▶ **Task statement**: Retype all of the data without changing a single word.

▶ **Supplied data**:
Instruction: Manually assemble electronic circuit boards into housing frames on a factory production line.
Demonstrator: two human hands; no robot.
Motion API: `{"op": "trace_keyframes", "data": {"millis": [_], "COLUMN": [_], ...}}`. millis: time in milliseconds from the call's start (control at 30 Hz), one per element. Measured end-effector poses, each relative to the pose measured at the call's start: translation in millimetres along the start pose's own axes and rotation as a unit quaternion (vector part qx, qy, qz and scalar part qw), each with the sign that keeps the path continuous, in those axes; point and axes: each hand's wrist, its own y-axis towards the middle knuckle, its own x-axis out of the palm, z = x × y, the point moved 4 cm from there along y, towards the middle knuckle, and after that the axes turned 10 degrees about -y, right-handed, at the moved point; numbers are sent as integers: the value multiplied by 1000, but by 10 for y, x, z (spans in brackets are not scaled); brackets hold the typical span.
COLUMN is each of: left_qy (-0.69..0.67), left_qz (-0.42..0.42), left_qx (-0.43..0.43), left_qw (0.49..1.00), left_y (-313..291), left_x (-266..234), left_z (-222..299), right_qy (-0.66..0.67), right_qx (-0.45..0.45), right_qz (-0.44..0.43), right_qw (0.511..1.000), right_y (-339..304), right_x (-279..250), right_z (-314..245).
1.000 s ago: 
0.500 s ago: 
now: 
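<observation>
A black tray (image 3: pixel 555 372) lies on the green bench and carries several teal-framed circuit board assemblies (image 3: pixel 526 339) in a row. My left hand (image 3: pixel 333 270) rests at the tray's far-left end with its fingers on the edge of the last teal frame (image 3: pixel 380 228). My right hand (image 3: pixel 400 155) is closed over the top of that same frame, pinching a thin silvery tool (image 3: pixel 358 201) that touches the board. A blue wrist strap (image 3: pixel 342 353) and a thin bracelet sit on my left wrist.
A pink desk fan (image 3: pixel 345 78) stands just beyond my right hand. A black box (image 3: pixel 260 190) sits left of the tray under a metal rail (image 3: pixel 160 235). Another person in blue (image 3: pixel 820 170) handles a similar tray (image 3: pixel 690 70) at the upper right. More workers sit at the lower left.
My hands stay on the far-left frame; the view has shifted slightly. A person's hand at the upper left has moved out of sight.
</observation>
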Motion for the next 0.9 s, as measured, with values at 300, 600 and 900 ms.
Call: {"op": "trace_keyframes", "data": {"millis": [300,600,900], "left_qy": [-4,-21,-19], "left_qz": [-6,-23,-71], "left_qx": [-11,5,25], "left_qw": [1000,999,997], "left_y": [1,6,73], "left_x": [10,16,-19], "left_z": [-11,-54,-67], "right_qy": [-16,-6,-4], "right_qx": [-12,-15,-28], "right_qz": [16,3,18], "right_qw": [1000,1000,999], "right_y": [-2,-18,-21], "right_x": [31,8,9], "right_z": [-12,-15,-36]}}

▶ **Written solution**:
Instruction: Manually assemble electronic circuit boards into housing frames on a factory production line.
Demonstrator: two human hands; no robot.
Motion API: `{"op": "trace_keyframes", "data": {"millis": [_], "COLUMN": [_], ...}}`. millis: time in milliseconds from the call's start (control at 30 Hz), one per element. Measured end-effector poses, each relative to the pose measured at the call's start: translation in millimetres along the start pose's own axes and rotation as a unit quaternion (vector part qx, qy, qz and scalar part qw), each with the sign that keeps the path continuous, in those axes; point and axes: each hand's wrist, its own y-axis towards the middle knuckle, its own x-axis out of the palm, z = x × y, the point moved 4 cm from there along y, towards the middle knuckle, and after that the axes turned 10 degrees about -y, right-handed, at the moved point; numbers are sent as integers: the value multiplied by 1000, but by 10 for y, x, z (spans in brackets are not scaled); brackets hold the typical span.
COLUMN is each of: left_qy (-0.69..0.67), left_qz (-0.42..0.42), left_qx (-0.43..0.43), left_qw (0.49..1.00), left_y (-313..291), left_x (-266..234), left_z (-222..299), right_qy (-0.66..0.67), right_qx (-0.45..0.45), right_qz (-0.44..0.43), right_qw (0.511..1.000), right_y (-339..304), right_x (-279..250), right_z (-314..245).
1.000 s ago: 
0.500 s ago: 
now: 
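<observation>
A black tray (image 3: pixel 555 372) lies on the green bench and carries several teal-framed circuit board assemblies (image 3: pixel 526 339) in a row. My left hand (image 3: pixel 333 270) rests at the tray's far-left end with its fingers on the edge of the last teal frame (image 3: pixel 380 228). My right hand (image 3: pixel 400 155) is closed over the top of that same frame, pinching a thin silvery tool (image 3: pixel 358 201) that touches the board. A blue wrist strap (image 3: pixel 342 353) and a thin bracelet sit on my left wrist.
A pink desk fan (image 3: pixel 345 78) stands just beyond my right hand. A black box (image 3: pixel 260 190) sits left of the tray under a metal rail (image 3: pixel 160 235). Another person in blue (image 3: pixel 820 170) handles a similar tray (image 3: pixel 690 70) at the upper right. More workers sit at the lower left.
My hands stay on the far-left frame; the view has shifted slightly. A person's hand at the upper left has moved out of sight.
</observation>
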Motion for the next 0.9 s, as measured, with values at 300, 600 and 900 ms.
Call: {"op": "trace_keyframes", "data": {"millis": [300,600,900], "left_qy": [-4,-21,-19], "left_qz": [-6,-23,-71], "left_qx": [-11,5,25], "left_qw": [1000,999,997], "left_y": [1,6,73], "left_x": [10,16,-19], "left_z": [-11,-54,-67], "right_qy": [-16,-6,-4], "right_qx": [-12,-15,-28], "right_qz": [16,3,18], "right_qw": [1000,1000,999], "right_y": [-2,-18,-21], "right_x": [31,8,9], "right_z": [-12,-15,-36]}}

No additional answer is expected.